* _Task requirements_
From the listing below, reproduce word for word the part that opens with the line containing "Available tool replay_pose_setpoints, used" and closes with the line containing "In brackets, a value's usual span"; reproduce nothing else.
──────── Exercise data
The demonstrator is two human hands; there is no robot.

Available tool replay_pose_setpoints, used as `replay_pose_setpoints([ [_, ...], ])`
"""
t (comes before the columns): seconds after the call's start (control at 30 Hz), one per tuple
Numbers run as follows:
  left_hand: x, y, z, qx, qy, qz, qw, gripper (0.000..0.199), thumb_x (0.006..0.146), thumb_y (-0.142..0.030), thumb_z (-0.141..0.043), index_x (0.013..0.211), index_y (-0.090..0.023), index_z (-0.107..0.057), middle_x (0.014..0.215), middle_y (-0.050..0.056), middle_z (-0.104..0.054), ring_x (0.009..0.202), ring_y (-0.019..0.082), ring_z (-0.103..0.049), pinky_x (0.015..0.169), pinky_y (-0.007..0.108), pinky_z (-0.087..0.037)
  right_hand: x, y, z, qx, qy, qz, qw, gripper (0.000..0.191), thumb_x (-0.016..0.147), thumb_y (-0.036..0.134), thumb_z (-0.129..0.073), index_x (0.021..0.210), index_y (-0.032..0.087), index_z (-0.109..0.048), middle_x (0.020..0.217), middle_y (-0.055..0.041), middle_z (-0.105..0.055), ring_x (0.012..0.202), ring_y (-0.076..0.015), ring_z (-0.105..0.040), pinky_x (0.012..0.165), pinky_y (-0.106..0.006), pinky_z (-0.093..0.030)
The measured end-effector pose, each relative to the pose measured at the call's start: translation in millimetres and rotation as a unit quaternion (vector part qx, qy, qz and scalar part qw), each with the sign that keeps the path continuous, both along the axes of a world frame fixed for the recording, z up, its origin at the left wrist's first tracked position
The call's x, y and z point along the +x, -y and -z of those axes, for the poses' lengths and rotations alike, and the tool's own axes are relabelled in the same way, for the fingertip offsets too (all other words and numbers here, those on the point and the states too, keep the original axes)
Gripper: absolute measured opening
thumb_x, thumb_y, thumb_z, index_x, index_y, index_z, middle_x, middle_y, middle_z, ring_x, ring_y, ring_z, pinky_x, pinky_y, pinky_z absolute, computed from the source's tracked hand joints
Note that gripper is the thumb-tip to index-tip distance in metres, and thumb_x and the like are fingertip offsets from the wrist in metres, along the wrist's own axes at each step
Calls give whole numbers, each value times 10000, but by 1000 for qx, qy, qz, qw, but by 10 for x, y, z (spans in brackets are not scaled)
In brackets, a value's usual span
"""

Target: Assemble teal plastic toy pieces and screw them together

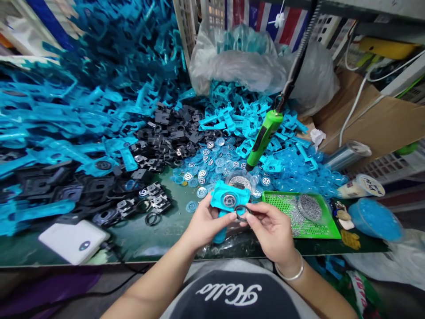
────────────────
* _Expected output_
Available tool replay_pose_setpoints, used as `replay_pose_setpoints([ [_, ...], ])`
"""
t (comes before the columns): seconds after the call's start (control at 30 Hz), one per tuple
Numbers run as follows:
  left_hand: x, y, z, qx, qy, qz, qw, gripper (0.000..0.199), thumb_x (0.006..0.146), thumb_y (-0.142..0.030), thumb_z (-0.141..0.043), index_x (0.013..0.211), index_y (-0.090..0.023), index_z (-0.107..0.057), middle_x (0.014..0.215), middle_y (-0.050..0.056), middle_z (-0.104..0.054), ring_x (0.009..0.202), ring_y (-0.019..0.082), ring_z (-0.103..0.049), pinky_x (0.015..0.169), pinky_y (-0.007..0.108), pinky_z (-0.087..0.037)
  right_hand: x, y, z, qx, qy, qz, qw, gripper (0.000..0.191), thumb_x (-0.016..0.147), thumb_y (-0.036..0.134), thumb_z (-0.129..0.073), index_x (0.021..0.210), index_y (-0.032..0.087), index_z (-0.109..0.048), middle_x (0.020..0.217), middle_y (-0.055..0.041), middle_z (-0.105..0.055), ring_x (0.012..0.202), ring_y (-0.076..0.015), ring_z (-0.105..0.040), pinky_x (0.012..0.165), pinky_y (-0.106..0.006), pinky_z (-0.093..0.030)
The measured end-effector pose, each relative to the pose measured at the call's start: translation in millimetres and rotation as a unit quaternion (vector part qx, qy, qz and scalar part qw), each with the sign that keeps the path continuous, both along the axes of a world frame fixed for the recording, z up, its origin at the left wrist's first tracked position
The call's x, y and z point along the +x, -y and -z of those axes, for the poses' lengths and rotations alike, and the tool's own axes are relabelled in the same way, for the fingertip offsets too (all other words and numbers here, those on the point and the states too, keep the original axes)
Gripper: absolute measured opening
thumb_x, thumb_y, thumb_z, index_x, index_y, index_z, middle_x, middle_y, middle_z, ring_x, ring_y, ring_z, pinky_x, pinky_y, pinky_z absolute, computed from the source's tracked hand joints
Note that gripper is the thumb-tip to index-tip distance in metres, and thumb_x and the like are fingertip offsets from the wrist in metres, along the wrist's own axes at each step
Calls give whole numbers, each value times 10000, but by 1000 for qx, qy, qz, qw, but by 10 for x, y, z (spans in brackets are not scaled)
In brackets, a value's usual span

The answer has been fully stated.